Source records:
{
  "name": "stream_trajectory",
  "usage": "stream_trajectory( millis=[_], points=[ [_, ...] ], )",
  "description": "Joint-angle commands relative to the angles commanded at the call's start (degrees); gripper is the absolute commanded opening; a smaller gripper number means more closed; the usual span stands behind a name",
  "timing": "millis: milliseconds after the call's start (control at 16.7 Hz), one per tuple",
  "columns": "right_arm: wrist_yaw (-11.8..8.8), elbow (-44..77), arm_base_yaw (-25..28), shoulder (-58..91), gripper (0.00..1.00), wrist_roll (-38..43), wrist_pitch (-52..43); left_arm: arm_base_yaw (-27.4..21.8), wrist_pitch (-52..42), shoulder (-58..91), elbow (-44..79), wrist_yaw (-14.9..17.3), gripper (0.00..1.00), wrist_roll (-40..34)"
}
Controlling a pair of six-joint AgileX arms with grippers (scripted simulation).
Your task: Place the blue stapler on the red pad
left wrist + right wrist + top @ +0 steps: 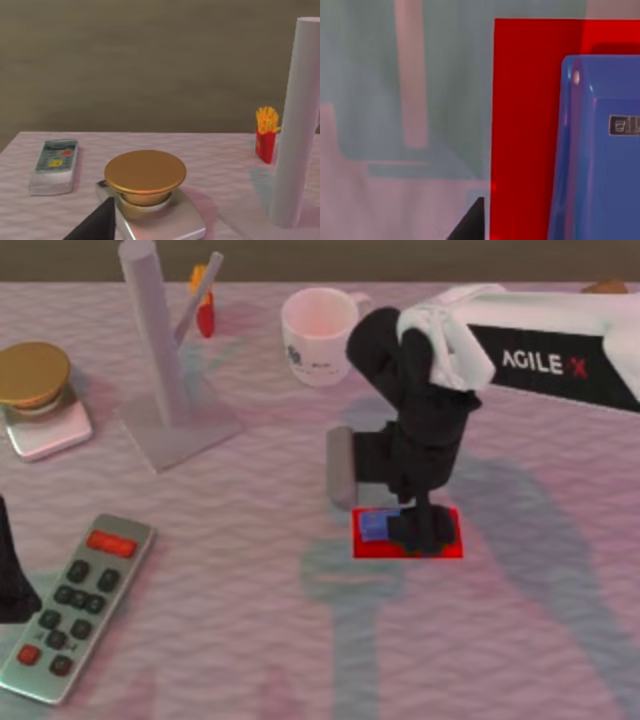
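Observation:
The blue stapler (375, 526) lies flat on the red pad (368, 549), right of the table's middle. My right gripper (420, 530) stands straight over them, and its black body hides most of the stapler from above. In the right wrist view the blue stapler (600, 150) fills one side with the red pad (525, 125) under it. One black fingertip (472, 222) stands apart from the stapler, with a strip of pad between them, so the gripper is open. My left gripper (10, 580) is parked at the table's left edge, with one fingertip (97, 225) showing.
A grey remote (78, 605) lies at the front left. A gold bell on a silver base (35, 375) is at the back left, and a grey post on a stand (165, 370) is beside it. A fries box (205, 305) and a white mug (318, 335) stand at the back.

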Motion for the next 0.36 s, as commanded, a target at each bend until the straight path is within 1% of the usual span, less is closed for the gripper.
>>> stream_trajectory(
  millis=[60,360],
  points=[
    [0.00,0.00,0.00,0.00,1.00,0.00,0.00,0.00,0.00,0.00,0.00,0.00,1.00,0.00],
    [0.00,0.00,0.00,0.00,1.00,0.00,0.00,0.00,0.00,0.00,0.00,0.00,1.00,0.00]
  ],
)
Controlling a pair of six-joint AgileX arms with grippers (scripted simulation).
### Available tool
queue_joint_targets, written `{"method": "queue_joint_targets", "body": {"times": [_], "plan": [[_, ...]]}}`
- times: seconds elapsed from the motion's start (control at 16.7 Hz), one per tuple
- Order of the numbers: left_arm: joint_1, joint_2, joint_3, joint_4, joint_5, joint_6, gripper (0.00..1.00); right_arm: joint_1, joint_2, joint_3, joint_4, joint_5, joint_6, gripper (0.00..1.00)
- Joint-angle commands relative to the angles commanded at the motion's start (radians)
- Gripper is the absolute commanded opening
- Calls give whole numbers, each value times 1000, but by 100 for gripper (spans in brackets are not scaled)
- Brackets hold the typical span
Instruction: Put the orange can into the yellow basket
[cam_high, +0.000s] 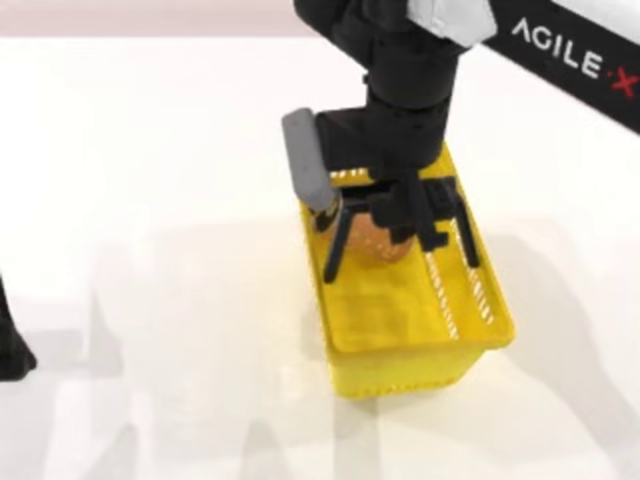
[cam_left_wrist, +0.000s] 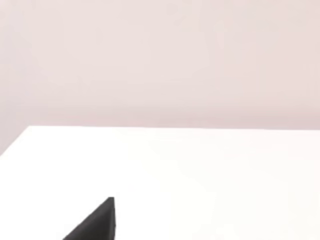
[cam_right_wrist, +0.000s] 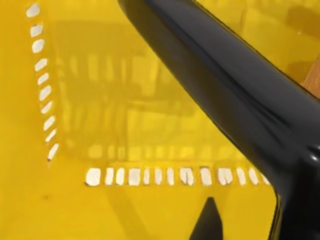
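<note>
Right gripper: the right gripper (cam_high: 385, 235) hangs inside the mouth of the yellow basket (cam_high: 480, 345), its black fingers pinching the orange can (cam_high: 378, 240) between them.
Can's place: the orange can is over the basket's interior, toward the far end from the near wall, mostly hidden by the gripper; whether it touches the basket floor cannot be told.
Handling: judged a small, stiff, light cylinder with a smooth and likely slippery side; a grasp across its curved wall near mid-height looks soundest.
Release: the fingers would probably need only a small spread, since the can is far smaller than the basket.
Handle: the basket's black handle (cam_high: 305, 155) lies at the far-left rim, just beside the gripper, and is the nearest thing to catch on.
Walls: in the right wrist view the slotted wall (cam_right_wrist: 150, 175) stands close around the finger (cam_right_wrist: 240, 100).
Left arm: parked well to the left of the basket; its fingers are not seen.
</note>
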Motion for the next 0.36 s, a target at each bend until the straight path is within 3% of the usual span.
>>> {"method": "queue_joint_targets", "body": {"times": [0.36], "plan": [[0, 0, 0, 0, 0, 0, 100, -22, -6, 155, -158, 0, -29, 0]]}}
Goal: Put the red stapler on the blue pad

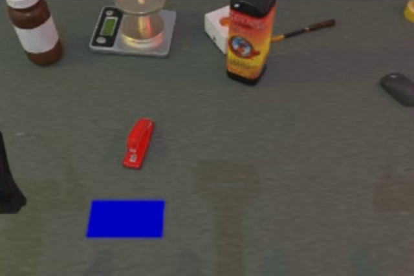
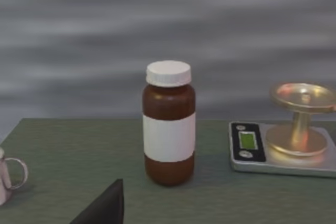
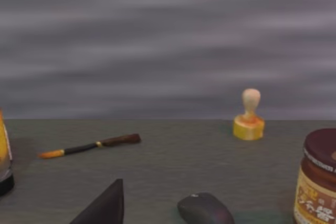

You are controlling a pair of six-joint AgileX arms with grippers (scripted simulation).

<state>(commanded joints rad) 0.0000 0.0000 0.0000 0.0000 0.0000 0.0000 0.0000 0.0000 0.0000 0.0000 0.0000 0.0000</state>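
Nearest the camera, the blue pad (image 1: 126,218) lies flat on the worktop (image 1: 272,179), and the red stapler (image 1: 138,143) rests just beyond it, untouched, its long axis pointing almost straight away from the pad. Only the left arm's claw (image 1: 9,185) shows, beside the pad's left, so it is the nearer one; whether it is spread I cannot tell.

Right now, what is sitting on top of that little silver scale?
A shiny gold spool-shaped stand sits on the silver scale, beside its green display. Its wide base covers most of the platform, so the surface beneath it cannot be seen. Nothing rests on the stand's top disc.
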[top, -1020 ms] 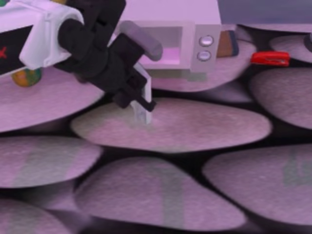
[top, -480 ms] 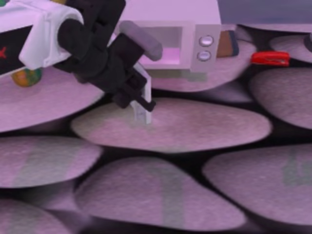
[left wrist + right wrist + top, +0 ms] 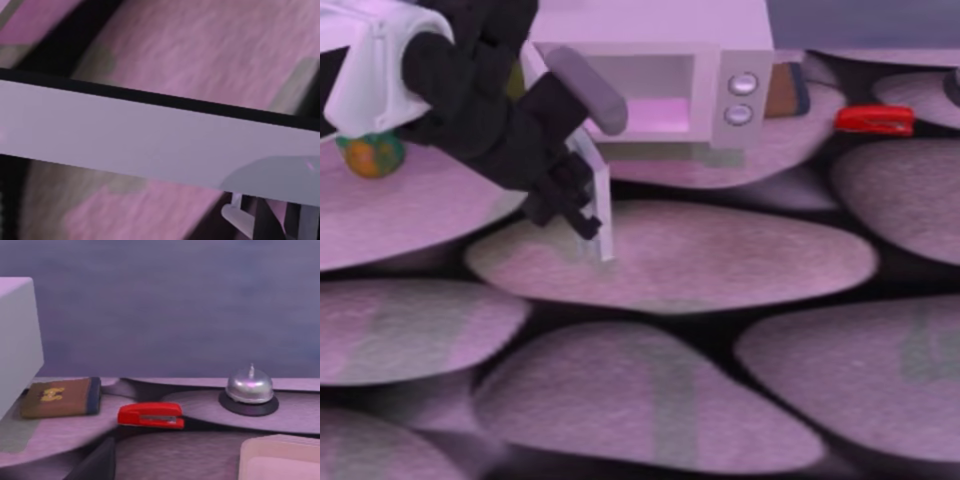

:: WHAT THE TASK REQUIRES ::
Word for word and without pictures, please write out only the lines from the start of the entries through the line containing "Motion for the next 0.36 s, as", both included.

:: OUTPUT FOR THIS EXERCISE ::
{
  "name": "stream_trajectory",
  "usage": "stream_trajectory( millis=[_], points=[ [_, ...] ], )",
  "description": "Joint-angle commands relative to the angles commanded at the call's start (degrees); gripper is the absolute commanded opening; a smaller gripper number means more closed; the usual span stands behind a name",
  "timing": "millis: milliseconds after the call's start (control at 16.7 Hz), one per tuple",
  "columns": "right_arm: wrist_yaw (-11.8..8.8), elbow (-44..77), arm_base_yaw (-25..28), shoulder (-58..91), gripper (0.00..1.00), wrist_roll (-38..43), wrist_pitch (-52..43); left_arm: arm_base_yaw (-27.4..21.8), wrist_pitch (-52..42), shoulder (-58..91), elbow (-44..79), wrist_yaw (-14.9..17.3), gripper (0.00..1.00), wrist_roll (-40..34)"
}
Controlling a pair of six-joint AgileX arms with grippers (scripted simulation).
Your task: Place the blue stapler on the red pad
left wrist + right wrist + top @ +0 steps: 
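Observation:
The blue stapler (375, 526) lies flat on the red pad (368, 549), right of the table's middle. My right gripper (420, 530) stands straight over them, and its black body hides most of the stapler from above. In the right wrist view the blue stapler (600, 150) fills one side with the red pad (525, 125) under it. One black fingertip (472, 222) stands apart from the stapler, with a strip of pad between them, so the gripper is open. My left gripper (10, 580) is parked at the table's left edge, with one fingertip (97, 225) showing.
A grey remote (78, 605) lies at the front left. A gold bell on a silver base (35, 375) is at the back left, and a grey post on a stand (165, 370) is beside it. A fries box (205, 305) and a white mug (318, 335) stand at the back.
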
Motion for the next 0.36 s, as commanded, a target at each bend until the straight path is within 1% of the usual span, less is closed for the gripper.

The response to the exercise is complete.